• **What is required**: Only text lines belong in the answer: the lines from the first one in the records through the line with "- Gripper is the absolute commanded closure", copied exactly.

• **Material for this task**:
┌────────
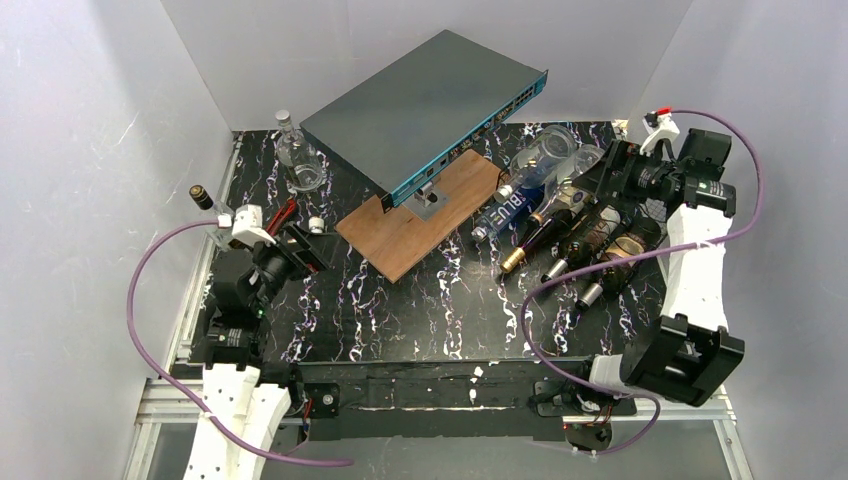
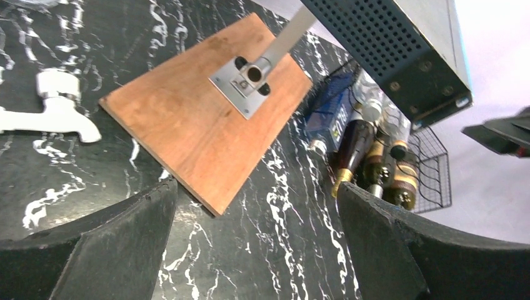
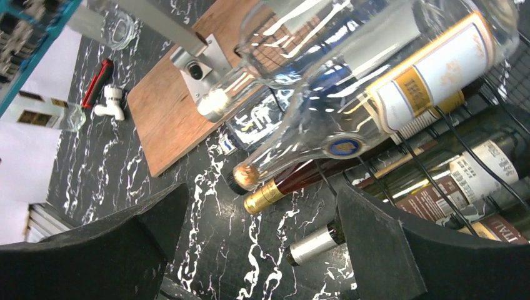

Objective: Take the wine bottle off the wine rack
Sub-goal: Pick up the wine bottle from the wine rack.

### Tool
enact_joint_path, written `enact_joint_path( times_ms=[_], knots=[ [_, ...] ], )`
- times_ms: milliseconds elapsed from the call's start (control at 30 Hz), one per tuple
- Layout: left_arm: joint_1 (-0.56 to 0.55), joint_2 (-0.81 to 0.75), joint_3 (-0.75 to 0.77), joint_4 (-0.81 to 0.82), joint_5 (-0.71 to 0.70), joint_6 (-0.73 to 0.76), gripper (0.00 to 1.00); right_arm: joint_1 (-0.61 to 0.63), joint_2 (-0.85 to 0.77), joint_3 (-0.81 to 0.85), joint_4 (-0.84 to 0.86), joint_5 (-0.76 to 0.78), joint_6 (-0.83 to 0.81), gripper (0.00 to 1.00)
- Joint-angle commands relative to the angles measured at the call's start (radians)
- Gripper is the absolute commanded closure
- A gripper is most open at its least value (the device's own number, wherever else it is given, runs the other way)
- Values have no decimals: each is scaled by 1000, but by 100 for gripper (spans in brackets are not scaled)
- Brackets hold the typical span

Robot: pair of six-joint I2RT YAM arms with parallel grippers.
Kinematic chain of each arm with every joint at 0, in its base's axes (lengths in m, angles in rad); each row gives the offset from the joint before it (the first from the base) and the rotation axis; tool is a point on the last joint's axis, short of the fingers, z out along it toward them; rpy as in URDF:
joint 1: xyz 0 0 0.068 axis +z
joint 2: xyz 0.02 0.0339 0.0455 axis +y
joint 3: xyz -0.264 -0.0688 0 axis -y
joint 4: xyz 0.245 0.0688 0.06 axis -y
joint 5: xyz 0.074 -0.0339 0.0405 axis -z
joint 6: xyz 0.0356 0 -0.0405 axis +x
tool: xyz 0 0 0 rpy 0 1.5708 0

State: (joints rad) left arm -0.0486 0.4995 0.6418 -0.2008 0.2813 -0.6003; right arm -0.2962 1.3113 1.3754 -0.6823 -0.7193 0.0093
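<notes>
The wine rack, a low black wire frame, sits at the right of the table with several bottles lying in it, necks pointing at the table's middle. Dark wine bottles lie below; a clear bottle and a blue one lie on top. My right gripper hovers open over the rack's far side, touching nothing. Its wrist view shows the clear labelled bottle, a gold-foiled wine bottle neck, a silver-capped neck and the rack wires. My left gripper stands open at the left, empty.
A grey network switch stands tilted on a post over a brown wooden board. A clear glass bottle, a small dark bottle, a white tap and a red-handled tool lie at the back left. White walls enclose the table.
</notes>
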Motion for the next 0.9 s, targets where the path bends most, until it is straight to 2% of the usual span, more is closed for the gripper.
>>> enact_joint_path(
  times_ms=[0, 200, 400, 600, 867],
  knots=[
    [-20, -25, -36, 103, 129, -23, 2, -36, 51, 24, 30, 0, 93, 1],
    [-64, 4, -86, 176, 216, -56, 2, -37, 80, 15, 39, 9, 108, 2],
    [-183, 108, -89, 180, 242, -75, 2, -35, 68, -25, 61, 4, 122, 2],
    [-373, 153, -99, 182, 115, -24, 2, -35, 62, -40, 76, -7, 126, 1],
    [-692, 198, -108, 235, -88, 91, 2, -35, 48, -76, 100, -55, 124, 2]
  ],
)
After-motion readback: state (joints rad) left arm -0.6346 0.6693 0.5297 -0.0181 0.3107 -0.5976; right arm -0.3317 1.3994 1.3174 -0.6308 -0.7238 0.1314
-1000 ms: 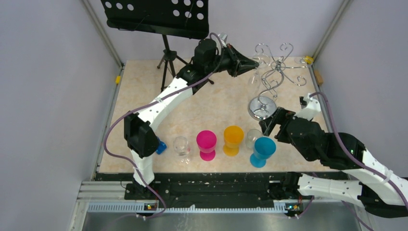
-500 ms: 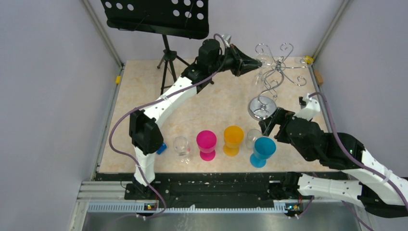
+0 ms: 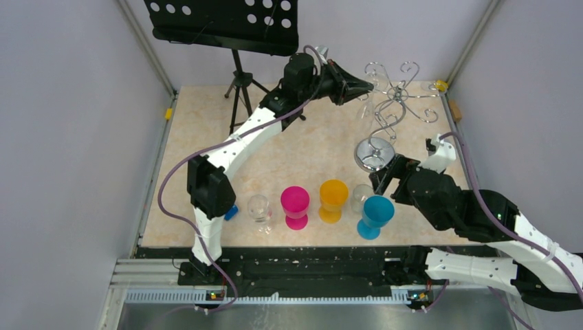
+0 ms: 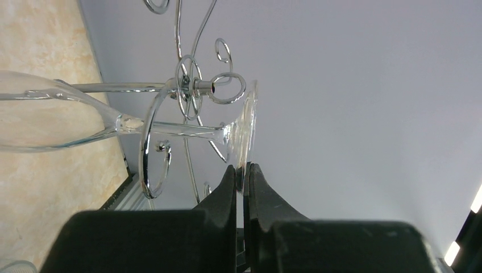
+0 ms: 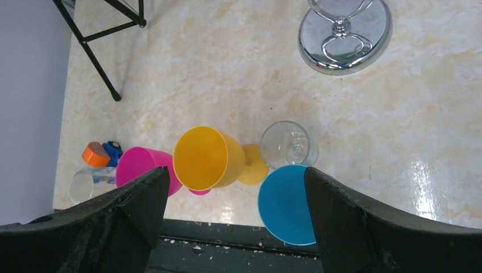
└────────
• **Written response**:
Objective: Take the wine bottle off the wine rack
Sub-goal: Pick up the wine bottle from the wine rack.

### Tool
enact_joint_path, written `enact_joint_path( times_ms=[_], knots=[ [_, ...] ], )`
- times_ms: milliseconds elapsed from the call's start (control at 30 Hz), one per tuple
- Layout: left_arm: joint_1 (-0.56 to 0.55), joint_2 (-0.81 to 0.75), joint_3 (-0.75 to 0.77), joint_4 (-0.81 to 0.82), joint_5 (-0.71 to 0.70), joint_6 (-0.73 to 0.76), gripper (0.00 to 1.00); right_arm: joint_1 (-0.61 to 0.63), joint_2 (-0.85 to 0.77), joint_3 (-0.81 to 0.85), joint_4 (-0.84 to 0.86), joint_5 (-0.76 to 0.78), joint_6 (-0.83 to 0.81), gripper (0.00 to 1.00)
- Joint-angle commands relative to the angles measured at the call's start (radians)
- Gripper is the absolute commanded closure

With that, the output is complete.